DIRECTIONS FOR THIS TASK: Transcribe exactly the lines that fall between the one holding "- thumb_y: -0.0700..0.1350" and the one holding "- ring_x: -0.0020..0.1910", inclusive, from the entries below.

SUPPLIED DATA:
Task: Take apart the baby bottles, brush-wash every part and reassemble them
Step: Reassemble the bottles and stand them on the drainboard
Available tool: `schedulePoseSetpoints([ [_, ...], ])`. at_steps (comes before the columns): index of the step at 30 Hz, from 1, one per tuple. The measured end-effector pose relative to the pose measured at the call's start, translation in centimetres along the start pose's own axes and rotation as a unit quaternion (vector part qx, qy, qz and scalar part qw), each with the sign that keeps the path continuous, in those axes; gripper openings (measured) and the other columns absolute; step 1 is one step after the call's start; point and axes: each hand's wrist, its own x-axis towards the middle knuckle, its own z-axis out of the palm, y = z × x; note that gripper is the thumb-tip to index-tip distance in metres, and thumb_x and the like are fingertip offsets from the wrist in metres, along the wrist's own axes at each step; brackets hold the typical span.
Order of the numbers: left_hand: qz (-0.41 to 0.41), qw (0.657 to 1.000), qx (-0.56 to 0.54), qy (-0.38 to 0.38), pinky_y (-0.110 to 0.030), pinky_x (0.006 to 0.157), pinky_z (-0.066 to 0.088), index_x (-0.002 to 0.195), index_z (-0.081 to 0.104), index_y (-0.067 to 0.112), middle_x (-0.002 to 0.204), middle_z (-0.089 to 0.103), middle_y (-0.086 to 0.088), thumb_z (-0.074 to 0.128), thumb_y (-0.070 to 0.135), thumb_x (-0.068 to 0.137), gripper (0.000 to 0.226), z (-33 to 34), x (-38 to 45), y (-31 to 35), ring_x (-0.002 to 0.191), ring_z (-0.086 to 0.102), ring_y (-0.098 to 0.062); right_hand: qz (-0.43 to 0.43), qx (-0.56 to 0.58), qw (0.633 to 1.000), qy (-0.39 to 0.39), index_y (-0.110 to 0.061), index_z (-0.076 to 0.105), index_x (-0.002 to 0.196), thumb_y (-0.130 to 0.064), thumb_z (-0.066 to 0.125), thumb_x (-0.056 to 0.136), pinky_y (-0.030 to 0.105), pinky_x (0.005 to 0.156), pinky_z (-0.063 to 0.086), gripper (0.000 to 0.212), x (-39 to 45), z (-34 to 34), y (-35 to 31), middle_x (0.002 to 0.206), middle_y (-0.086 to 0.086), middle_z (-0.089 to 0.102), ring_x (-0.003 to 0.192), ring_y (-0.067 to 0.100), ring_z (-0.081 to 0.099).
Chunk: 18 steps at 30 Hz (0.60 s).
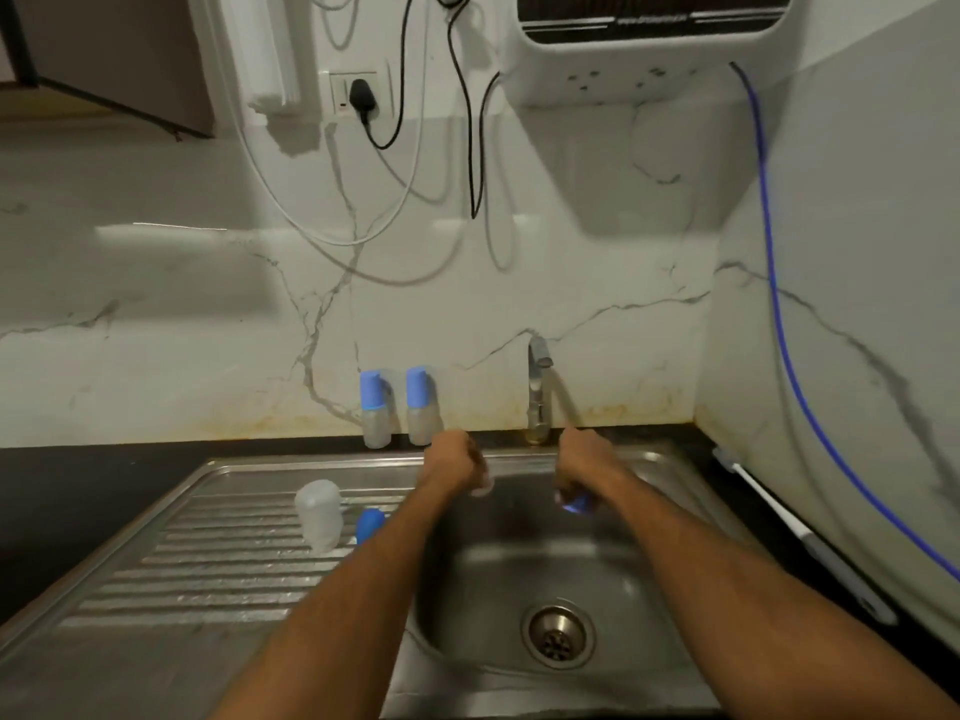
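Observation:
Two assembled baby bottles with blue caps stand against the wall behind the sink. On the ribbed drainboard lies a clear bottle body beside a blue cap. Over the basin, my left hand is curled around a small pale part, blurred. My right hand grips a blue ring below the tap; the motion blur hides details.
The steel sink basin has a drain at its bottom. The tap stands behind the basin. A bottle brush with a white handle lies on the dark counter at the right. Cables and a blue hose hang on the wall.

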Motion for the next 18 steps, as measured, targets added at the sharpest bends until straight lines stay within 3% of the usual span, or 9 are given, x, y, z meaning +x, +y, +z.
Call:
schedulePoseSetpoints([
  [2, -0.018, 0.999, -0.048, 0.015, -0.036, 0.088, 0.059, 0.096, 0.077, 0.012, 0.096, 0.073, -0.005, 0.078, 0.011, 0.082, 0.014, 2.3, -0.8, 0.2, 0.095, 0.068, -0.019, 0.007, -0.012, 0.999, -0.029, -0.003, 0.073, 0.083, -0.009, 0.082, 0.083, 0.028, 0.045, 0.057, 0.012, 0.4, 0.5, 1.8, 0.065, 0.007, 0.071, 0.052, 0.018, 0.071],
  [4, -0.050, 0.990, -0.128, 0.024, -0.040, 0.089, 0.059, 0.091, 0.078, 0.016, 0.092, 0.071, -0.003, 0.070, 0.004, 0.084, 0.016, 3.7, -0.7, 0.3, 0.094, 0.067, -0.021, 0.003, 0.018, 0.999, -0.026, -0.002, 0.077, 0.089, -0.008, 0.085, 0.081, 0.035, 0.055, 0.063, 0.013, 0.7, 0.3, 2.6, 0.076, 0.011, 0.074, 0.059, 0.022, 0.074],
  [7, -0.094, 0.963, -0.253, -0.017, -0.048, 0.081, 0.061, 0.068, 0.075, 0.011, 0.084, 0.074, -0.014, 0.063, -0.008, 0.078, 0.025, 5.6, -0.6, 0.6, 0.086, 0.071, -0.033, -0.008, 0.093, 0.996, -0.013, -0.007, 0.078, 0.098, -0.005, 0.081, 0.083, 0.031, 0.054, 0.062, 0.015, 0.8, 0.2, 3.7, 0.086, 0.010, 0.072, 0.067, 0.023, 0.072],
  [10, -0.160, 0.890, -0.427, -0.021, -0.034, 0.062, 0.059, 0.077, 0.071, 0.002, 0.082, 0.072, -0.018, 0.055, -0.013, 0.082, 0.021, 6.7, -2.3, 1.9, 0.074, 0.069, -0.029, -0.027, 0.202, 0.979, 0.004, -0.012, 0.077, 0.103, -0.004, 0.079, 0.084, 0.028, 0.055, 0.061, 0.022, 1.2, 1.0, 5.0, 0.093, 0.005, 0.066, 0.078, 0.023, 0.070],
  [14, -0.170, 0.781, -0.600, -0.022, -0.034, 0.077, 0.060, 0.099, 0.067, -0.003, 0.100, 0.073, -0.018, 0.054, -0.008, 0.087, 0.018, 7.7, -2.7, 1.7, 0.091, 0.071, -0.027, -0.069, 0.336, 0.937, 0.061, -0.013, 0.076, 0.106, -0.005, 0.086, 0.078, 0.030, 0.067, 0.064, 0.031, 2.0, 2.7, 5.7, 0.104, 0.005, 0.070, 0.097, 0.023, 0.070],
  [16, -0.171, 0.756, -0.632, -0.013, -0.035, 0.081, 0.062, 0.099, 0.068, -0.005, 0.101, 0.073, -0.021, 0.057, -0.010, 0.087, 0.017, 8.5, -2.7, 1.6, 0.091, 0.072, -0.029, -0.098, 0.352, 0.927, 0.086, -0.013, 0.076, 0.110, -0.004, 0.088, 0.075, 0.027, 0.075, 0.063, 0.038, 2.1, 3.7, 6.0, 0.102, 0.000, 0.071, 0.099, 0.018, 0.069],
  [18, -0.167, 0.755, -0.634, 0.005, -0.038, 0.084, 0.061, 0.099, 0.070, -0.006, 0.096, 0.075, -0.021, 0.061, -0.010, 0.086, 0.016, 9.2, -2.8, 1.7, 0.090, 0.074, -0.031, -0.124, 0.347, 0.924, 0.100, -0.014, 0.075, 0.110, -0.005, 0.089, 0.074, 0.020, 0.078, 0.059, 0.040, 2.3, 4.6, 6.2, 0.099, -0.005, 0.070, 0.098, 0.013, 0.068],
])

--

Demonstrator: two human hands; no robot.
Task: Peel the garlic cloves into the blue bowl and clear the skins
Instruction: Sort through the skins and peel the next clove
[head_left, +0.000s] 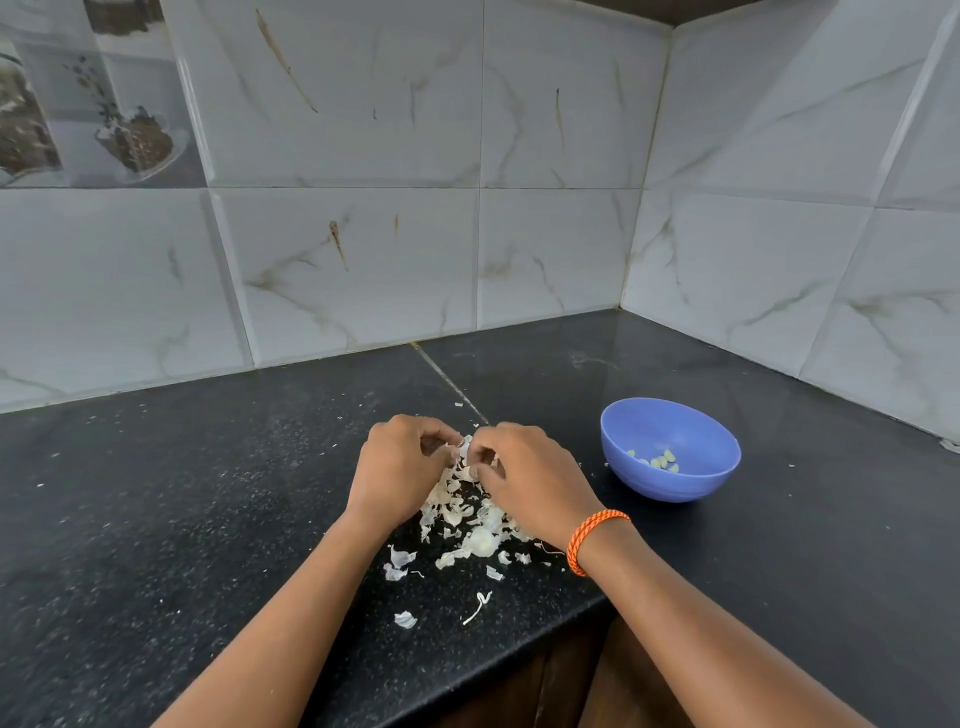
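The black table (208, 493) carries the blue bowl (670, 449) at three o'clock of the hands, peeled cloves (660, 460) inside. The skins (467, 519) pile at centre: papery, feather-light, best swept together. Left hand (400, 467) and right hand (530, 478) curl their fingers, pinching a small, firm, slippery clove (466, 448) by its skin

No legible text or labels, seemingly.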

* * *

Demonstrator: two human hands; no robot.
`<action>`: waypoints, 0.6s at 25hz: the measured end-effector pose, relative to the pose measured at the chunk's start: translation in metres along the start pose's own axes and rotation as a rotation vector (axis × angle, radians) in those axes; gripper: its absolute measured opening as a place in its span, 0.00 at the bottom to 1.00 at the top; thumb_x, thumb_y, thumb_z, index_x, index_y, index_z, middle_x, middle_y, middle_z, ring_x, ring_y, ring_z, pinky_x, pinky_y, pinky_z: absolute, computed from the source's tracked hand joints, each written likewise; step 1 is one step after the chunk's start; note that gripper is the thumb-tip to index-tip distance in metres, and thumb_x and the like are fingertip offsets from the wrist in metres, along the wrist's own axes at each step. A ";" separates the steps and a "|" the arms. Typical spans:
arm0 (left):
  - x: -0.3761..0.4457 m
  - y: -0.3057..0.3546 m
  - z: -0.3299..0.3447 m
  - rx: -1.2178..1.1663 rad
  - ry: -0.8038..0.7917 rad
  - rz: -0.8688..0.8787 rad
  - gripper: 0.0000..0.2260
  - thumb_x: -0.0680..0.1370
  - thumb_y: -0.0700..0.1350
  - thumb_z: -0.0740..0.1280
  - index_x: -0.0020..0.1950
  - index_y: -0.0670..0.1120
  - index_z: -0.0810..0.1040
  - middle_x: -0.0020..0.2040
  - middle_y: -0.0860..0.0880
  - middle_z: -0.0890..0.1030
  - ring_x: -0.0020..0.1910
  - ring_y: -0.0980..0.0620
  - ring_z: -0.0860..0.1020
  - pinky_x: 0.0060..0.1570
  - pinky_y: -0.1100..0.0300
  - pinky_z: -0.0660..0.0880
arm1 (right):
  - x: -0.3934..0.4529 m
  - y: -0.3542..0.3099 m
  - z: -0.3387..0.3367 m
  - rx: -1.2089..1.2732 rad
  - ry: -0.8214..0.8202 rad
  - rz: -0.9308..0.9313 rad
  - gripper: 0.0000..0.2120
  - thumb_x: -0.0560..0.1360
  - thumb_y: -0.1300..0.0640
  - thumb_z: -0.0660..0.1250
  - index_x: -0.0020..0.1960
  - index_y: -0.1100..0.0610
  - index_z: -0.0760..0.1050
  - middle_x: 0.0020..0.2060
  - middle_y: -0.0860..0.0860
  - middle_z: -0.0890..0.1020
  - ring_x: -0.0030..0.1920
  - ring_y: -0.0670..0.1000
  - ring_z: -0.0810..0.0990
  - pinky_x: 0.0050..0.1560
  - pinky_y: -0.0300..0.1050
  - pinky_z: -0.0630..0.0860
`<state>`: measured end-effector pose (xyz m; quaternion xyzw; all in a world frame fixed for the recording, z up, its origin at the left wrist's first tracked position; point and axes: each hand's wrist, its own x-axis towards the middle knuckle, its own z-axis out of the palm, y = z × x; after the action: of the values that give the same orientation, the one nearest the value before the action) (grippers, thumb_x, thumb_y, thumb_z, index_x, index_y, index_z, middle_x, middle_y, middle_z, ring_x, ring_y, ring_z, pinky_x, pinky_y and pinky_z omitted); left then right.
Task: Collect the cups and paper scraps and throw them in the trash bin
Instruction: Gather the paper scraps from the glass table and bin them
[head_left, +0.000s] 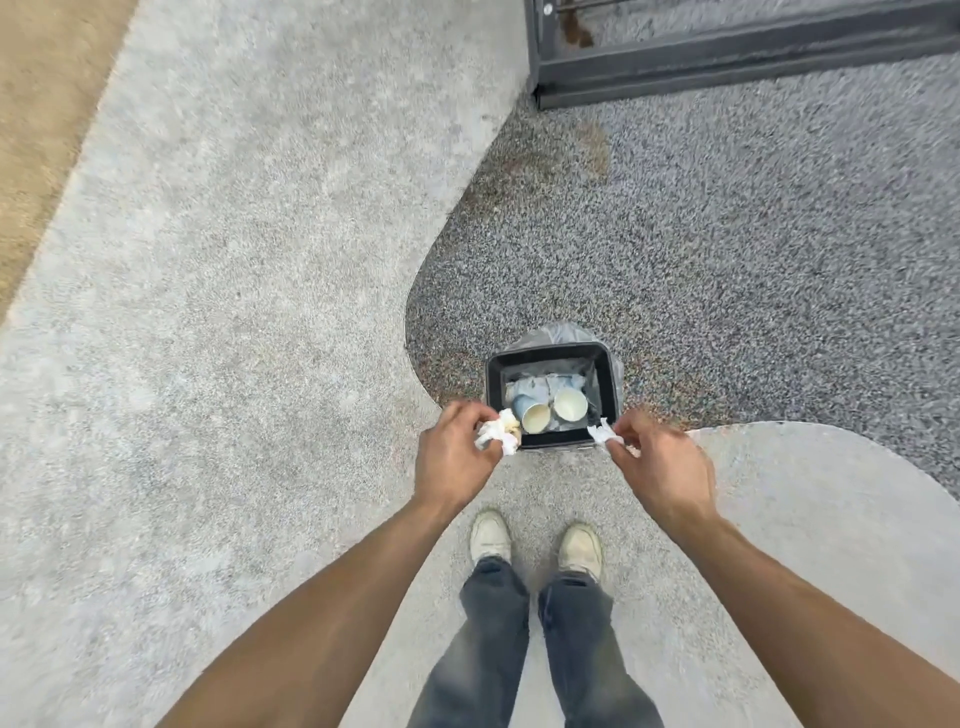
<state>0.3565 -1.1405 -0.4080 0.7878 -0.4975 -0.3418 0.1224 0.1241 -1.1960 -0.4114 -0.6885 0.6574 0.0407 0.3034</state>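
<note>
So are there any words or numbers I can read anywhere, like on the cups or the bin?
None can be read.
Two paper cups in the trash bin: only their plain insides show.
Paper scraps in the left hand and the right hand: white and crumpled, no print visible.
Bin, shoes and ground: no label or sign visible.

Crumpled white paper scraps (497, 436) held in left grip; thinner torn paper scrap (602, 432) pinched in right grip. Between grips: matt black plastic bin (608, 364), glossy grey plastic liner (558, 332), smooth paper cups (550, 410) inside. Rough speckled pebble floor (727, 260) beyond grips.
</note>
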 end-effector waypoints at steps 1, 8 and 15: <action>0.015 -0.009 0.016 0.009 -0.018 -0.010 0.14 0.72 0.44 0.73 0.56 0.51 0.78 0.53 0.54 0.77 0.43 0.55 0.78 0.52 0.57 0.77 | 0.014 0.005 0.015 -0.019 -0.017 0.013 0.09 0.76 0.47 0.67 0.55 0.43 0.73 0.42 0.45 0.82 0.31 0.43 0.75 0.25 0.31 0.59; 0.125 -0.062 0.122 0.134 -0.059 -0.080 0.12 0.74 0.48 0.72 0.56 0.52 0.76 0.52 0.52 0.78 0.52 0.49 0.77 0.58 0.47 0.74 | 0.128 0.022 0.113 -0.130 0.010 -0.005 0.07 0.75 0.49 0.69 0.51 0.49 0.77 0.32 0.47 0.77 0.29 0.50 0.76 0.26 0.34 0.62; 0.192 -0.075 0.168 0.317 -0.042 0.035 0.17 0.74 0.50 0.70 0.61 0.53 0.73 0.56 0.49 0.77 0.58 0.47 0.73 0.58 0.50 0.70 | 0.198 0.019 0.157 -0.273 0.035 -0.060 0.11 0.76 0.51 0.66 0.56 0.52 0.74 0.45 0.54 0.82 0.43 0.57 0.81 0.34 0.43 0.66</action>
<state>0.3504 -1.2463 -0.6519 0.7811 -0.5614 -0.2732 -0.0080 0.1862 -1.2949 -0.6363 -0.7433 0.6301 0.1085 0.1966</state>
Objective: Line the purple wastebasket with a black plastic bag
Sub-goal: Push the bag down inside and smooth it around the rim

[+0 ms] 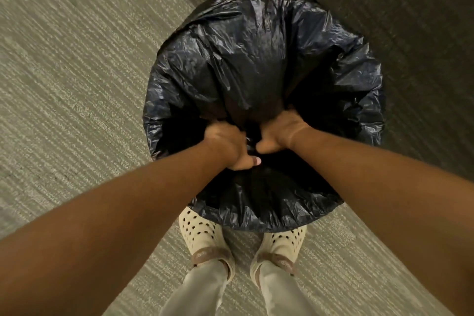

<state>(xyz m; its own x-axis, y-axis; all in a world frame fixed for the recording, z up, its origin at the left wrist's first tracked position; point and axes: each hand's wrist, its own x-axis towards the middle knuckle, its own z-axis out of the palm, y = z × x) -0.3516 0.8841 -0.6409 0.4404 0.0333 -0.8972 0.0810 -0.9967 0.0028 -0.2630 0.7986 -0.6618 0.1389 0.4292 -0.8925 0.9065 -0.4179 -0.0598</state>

RESPONSE FOR THIS EXERCISE:
  - thumb_y: -0.0700..0.1350
  - thumb_z: -0.0740..0.1280
  - index_x: -0.0020..0.1950
  - index_y: -0.0670..0.1120
  - index_z: -0.0810..0.1040
  - middle_x: -0.0020..0.2040
  - middle_y: -0.0860..0.0880
  - middle_z: -0.0890..0.1030
  - ring_x: -0.0020..0.1910

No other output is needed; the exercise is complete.